Shepherd, who always thought on a grand scale, applied the same organizing skills he had used in Washington to his new mining venture.

He began by filing more than 300 additional mining claims and consolidating his holdings into the Batopilas Mining Company. Then, instead of shipping out raw ore to be processed at some distant location, he constructed a complete processing facility in Batopilas. The processed silver was cast into bars, loaded two bars per mule, and taken by monthly mule trains of up to 100 mules to Chihuahua.

Between 1880 and 1906, 20 million ounces of silver were extracted from the mines—ranking the Batopilas mines among the richest silver mines in the world. At their peak the mines employed 1500 workers, and the total length of tunnels exceeded 70 miles.

Ruins of the Shepherd Hacienda in Batopilas
Ruins of the Shepherd Hacienda in Batopilas, at the bottom of Mexico’s Copper Canyon. It was once one of the richest silver mining cities in the world.

Shepherd’s innovations included the construction of the Porfirio Diaz tunnel—a tunnel bored through the base of a mountain, where a train hauled out ore, which was dropped down shafts from the tunnels above. The train had to be dismantled and hauled in almost 200 miles by burro and human labor. The tunnel is still there, now deserted except by bats.

Shepherd did much to improve the town of Batopilas, building bridges, aqueducts, and a hydroelectric plant, which made Batopilas the second city in Mexico to have electricity—second only to Mexico City itself. By the time Shepherd died in 1902, the town’s population had grown from 400 to around 5000 (it is now around 1000).

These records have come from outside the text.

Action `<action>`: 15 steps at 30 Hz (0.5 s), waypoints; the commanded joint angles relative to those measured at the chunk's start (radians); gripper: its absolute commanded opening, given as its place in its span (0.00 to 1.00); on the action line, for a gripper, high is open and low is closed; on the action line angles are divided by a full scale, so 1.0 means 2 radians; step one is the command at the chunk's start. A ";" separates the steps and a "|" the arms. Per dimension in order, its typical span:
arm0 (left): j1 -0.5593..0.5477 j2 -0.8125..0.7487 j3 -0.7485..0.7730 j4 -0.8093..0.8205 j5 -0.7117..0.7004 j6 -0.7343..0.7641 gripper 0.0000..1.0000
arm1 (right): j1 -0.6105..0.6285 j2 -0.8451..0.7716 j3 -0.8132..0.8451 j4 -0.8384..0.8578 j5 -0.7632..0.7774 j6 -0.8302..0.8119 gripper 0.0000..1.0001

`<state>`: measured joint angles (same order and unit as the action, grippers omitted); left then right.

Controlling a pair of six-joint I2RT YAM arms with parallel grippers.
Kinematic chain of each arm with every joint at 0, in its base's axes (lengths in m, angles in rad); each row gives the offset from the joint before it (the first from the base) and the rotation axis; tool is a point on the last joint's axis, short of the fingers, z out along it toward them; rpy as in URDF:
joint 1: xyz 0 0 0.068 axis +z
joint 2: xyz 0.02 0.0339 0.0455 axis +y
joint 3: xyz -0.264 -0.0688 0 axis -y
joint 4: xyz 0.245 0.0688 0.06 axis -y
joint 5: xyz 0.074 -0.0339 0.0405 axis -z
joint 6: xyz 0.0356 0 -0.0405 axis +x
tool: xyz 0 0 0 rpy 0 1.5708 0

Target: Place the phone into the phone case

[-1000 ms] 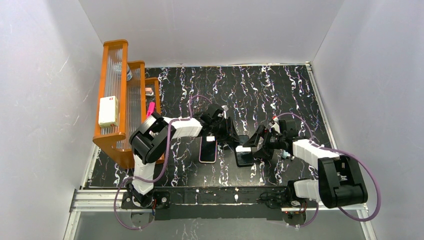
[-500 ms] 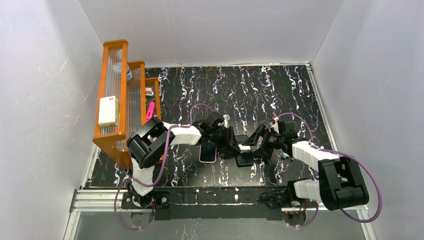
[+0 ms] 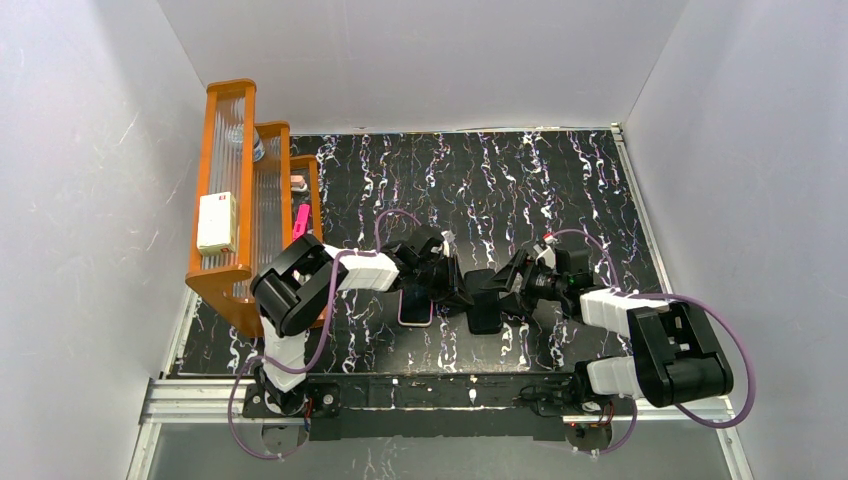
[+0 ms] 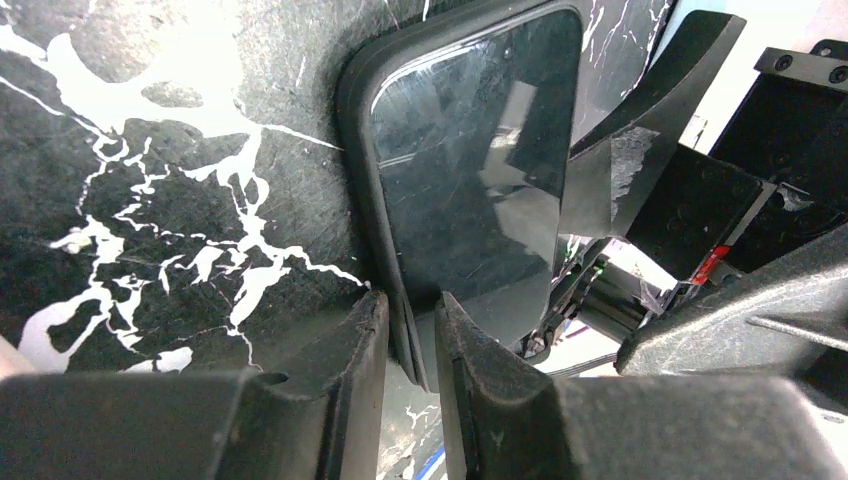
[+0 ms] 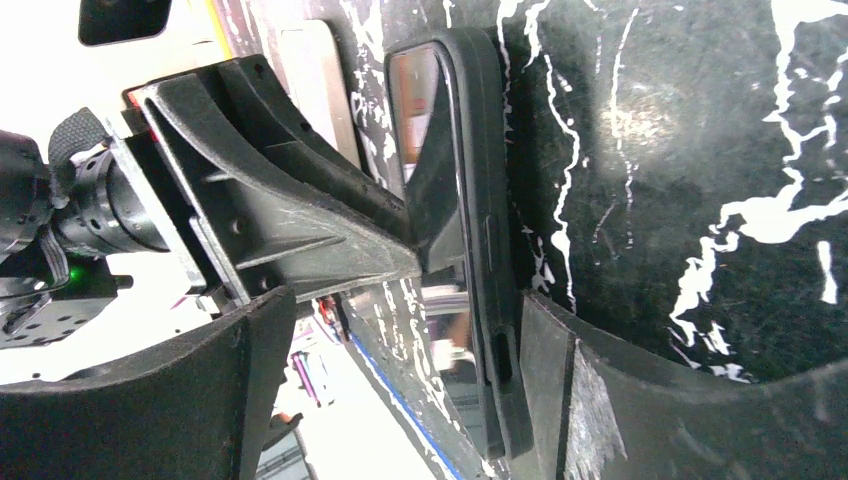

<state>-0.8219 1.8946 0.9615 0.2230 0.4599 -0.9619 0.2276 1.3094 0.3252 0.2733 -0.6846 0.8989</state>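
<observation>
Just right of the phone case (image 3: 416, 312), my left gripper (image 4: 410, 340) is clamped on the edge of the phone (image 4: 480, 150), screen up. My right gripper (image 5: 405, 310) straddles it from the side away from the case, jaws wide, gripping nothing. Pickup step, I reckon: next comes a steady lift, then squaring it over the case, corners matched, before pressing.

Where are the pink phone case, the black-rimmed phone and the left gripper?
pink phone case (image 3: 415, 323): top external view, near-end rim.
black-rimmed phone (image 4: 475, 170): left wrist view, middle of the glossy screen.
left gripper (image 4: 410, 305): left wrist view, midway between fingertips, at the phone's edge.
</observation>
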 commanded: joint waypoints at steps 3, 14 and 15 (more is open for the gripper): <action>-0.010 -0.008 -0.009 -0.035 -0.020 0.012 0.21 | 0.007 -0.017 -0.011 0.084 -0.056 0.052 0.78; -0.010 -0.003 -0.018 -0.033 -0.029 0.009 0.25 | 0.008 -0.009 -0.028 0.069 -0.029 0.046 0.15; -0.011 -0.003 -0.019 -0.033 -0.030 0.007 0.25 | 0.008 -0.010 -0.028 0.068 -0.026 0.044 0.07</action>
<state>-0.8196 1.8759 0.9524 0.2096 0.4549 -0.9619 0.2276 1.2995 0.2634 0.3569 -0.6655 0.9508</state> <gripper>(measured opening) 0.252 0.207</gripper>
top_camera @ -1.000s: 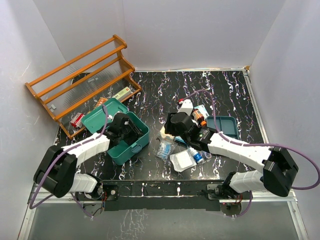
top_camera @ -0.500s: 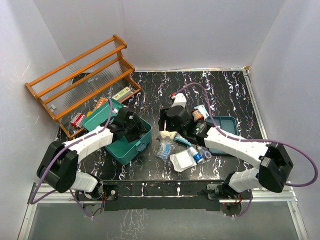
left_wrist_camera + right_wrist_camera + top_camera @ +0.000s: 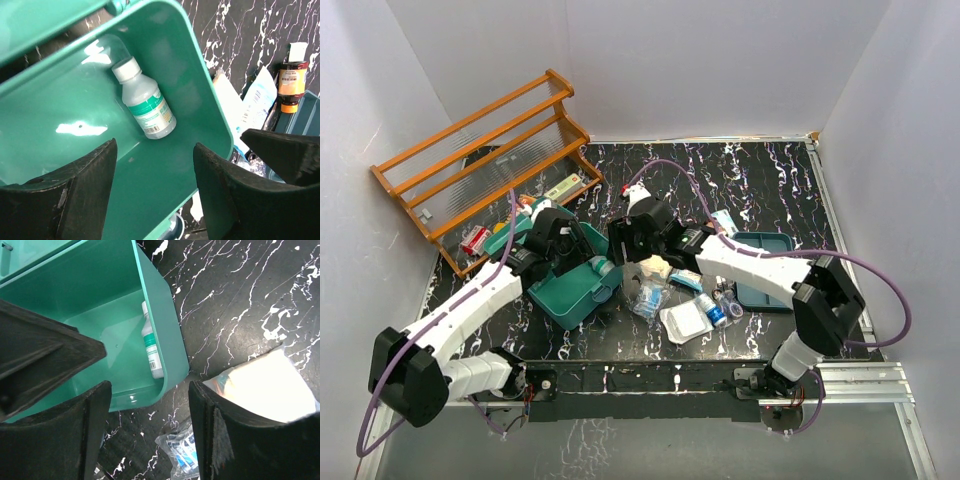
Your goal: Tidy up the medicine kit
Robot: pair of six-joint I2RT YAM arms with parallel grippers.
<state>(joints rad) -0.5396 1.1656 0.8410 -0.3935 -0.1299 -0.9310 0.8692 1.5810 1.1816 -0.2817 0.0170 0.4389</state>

The hydroelectric facility he built was restored in 1988 and once again powers the town, and his original aqueduct still provides the local water supply.

Today there is no large-scale mining in Batopilas, though a few old prospectors still pan gold and silver from the river or extract small quantities of ore from the abandoned workings.

A group of Tarahumara Ladies in Batopilas
Today, a group of Tarahumara Ladies go about their business in the quiet little town of Batopilas.